Hace un año empezaba el viaje más largo de todos. Un viaje que duró seis meses y que terminó siendo la mejor experiencia de mi vida: mi viaje de intercambio.

Después de meses y meses buscando todo tipo de alojamientos por internet, llegué a Milán el 29 de agosto de 2017, sin casa. Ahí pasé la peor primer semana que me podía tocar, golpeando hasta la última puerta y caminando más de 12 horas seguidas (y no fueron más porque en Italia todo cierra temprano) para encontrar un lugar en el que quedarme; obviamente ya siquiera sin pretensiones de algún tipo. Me desesperaba levantarme cada día sin saber hasta cuando iba a estar en esa situación. Había llegado a Milán, pero todavía no estaba ahí.

Al cumplir la semana no aguanté más y le pedí a una de mis mejores amigas, que vivía en Suiza, para irme el fin de semana a su casa. Para mi suerte, ese abrazo que me hacía falta estaba a una hora de tren y unos pocos euros de distancia. Llegar a su casa fue un antes y un después. Ahí encontré toda la contención que necesitaba y a mi nueva compañera de apartamento, la cual tenía muchas más herramientas que yo para encontrar un lugar en el que vivir.

Después de eso vino un viaje en familia y la vuelta a Milán, donde sabía que empezaba la etapa de ir a cualquier evento de la universidad con tal de conocer a alguien. Recién ahí me di cuenta de que eran cientos los que estaban en la misma situación que yo. Y entre evento y evento se fue armando el grupo de amigos más increíble con el que podía compartir esta experiencia.

Ahí vinieron los cafés, las juntadas de estudio, los miércoles de pelis, las salidas, los almuerzos con el sushi más feo y barato que existe (obviamente seguíamos yendo por lo segundo) y muchos pero muchos viajes; no importaba a dónde, lo importante era aprovechar que existieran pasajes a cualquier lado por 10 euros. En mi caso, me fui con veintitrés años. Y no se si era porque salí mucho cuando era más chica o porque el precio de los pasajes era tan increíble, pero preferí gastar mis fines de semana en viajes que en boliches.

También vinieron muchos días sola, porque mis únicos conocidos eran mis amigos, y todos teníamos ritmos de vida distintos. A su vez, los dos primeros meses no vivía con nadie, por lo que todo lo que implicara gestiones de la casa dependía de mí. Fueron horas de limpieza, de recorrer toda una ciudad que acababa de conocer para encontrar lo que precisaba en el lugar más barato y, entre otras cosas, me pasee literalmente por todas las comisarías de Milán rogando que me dieran la residencia cuanto antes porque sino no podía salir del país hasta el cuarto mes del intercambio.

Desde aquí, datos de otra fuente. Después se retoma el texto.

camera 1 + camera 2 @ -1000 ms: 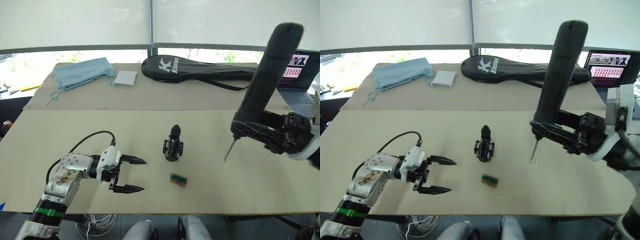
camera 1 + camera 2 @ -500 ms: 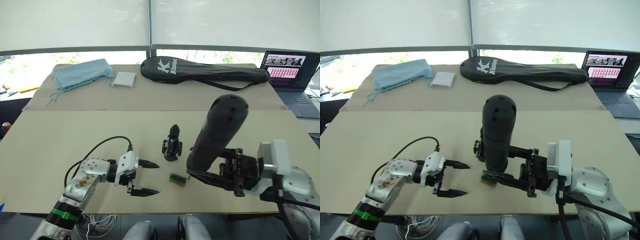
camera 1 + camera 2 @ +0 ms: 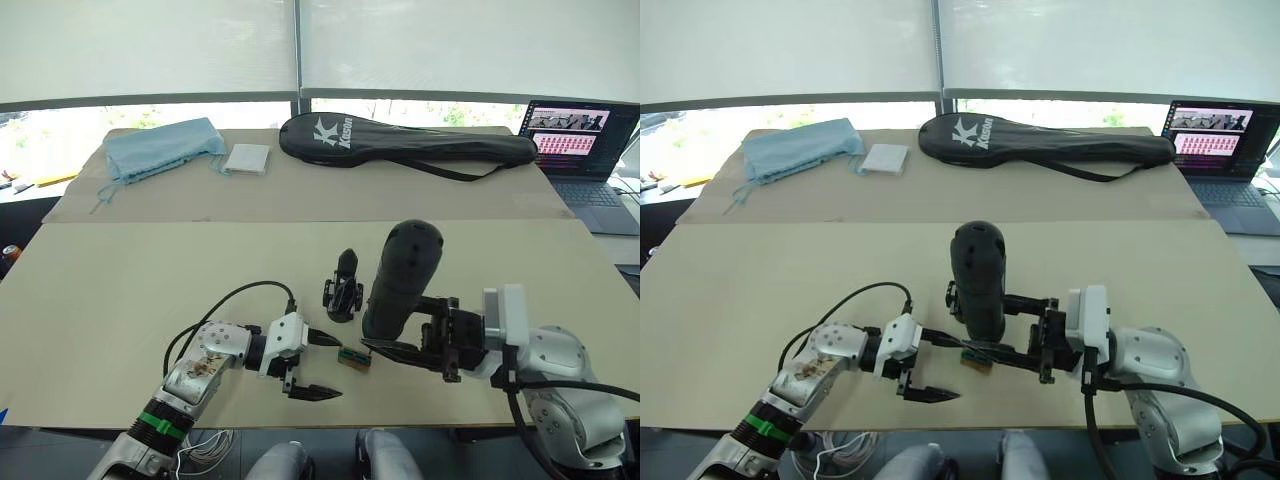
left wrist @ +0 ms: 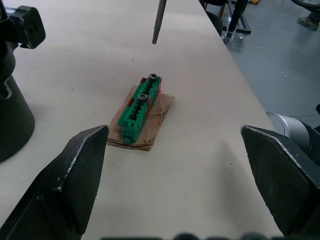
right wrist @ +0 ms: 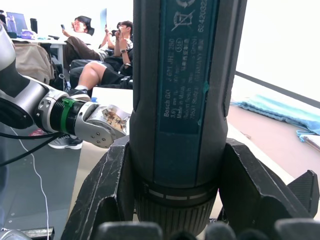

Más de una vez escuche a otras personas decir que no entienden eso de irse a estudiar a otro país como “desafío personal”, pero al menos para mi lo era. Seguramente todos los que decidimos irnos lo hagamos por motivos distintos, pero que te descoloca en algún momento me animo a decir que le pasa a todos.

Es que no hay verdad más grande que, que para cada uno su mundo es el mundo. En otras palabras, todos vivimos las mismas cosas de distinta manera. Porque aun con todo resuelto, no es fácil estar lejos de tu familia, de tus amigos, de tu novio, de tu cultura y de la comodidad de siempre. Porque no todo es tan lindo, perfecto y fácil como decidimos mostrarlo en las redes; en Milán también vi calles sucias, conocí a gente que era mejor no conocer y tuve días en los que no quería levantarme de la cama.

En esos seis meses sentí emociones más profundas que en todo el resto de mi vida. Entendí que el mundo es tan grande que nunca terminamos de conocerlo y que siempre hay alguien del que aprender. Me reí hasta que me doliera todo el cuerpo y registré cada momento de esos. Pasé por primera vez Navidad y Año Nuevo lejos de toda mi familia. Lloré por extrañar y también por la culpa de no extrañar a nadie.

Aprendí a valorar mi país como nunca. Entendí que poder ver el mar todos los días es un privilegio que acostumbramos a dar por sentado. Me dediqué seis meses a hablar de la rambla, del dulce de leche (si, siempre pienso en comida) y del país increíble en el que vivo.

Viajé, estudié, caminé, conocí, hable muchísimo y escuché otro tanto. Fui a ver fútbol, visité a amigos que estaban viviendo lo mismo que yo pero en otros lugares y me visitaron muchas personas importantes para mí. Limpié, cociné, alguna vez salí, no me saltee ninguna siesta, comí como si me prepara para hibernar, tomé mucho café y seguí viajando.

Y aunque siempre creí que lo difícil sería irse, adaptarse a una ciudad nueva y empezar de cero, si hay algo de lo que hoy estoy segura, es de que lo más difícil es volver.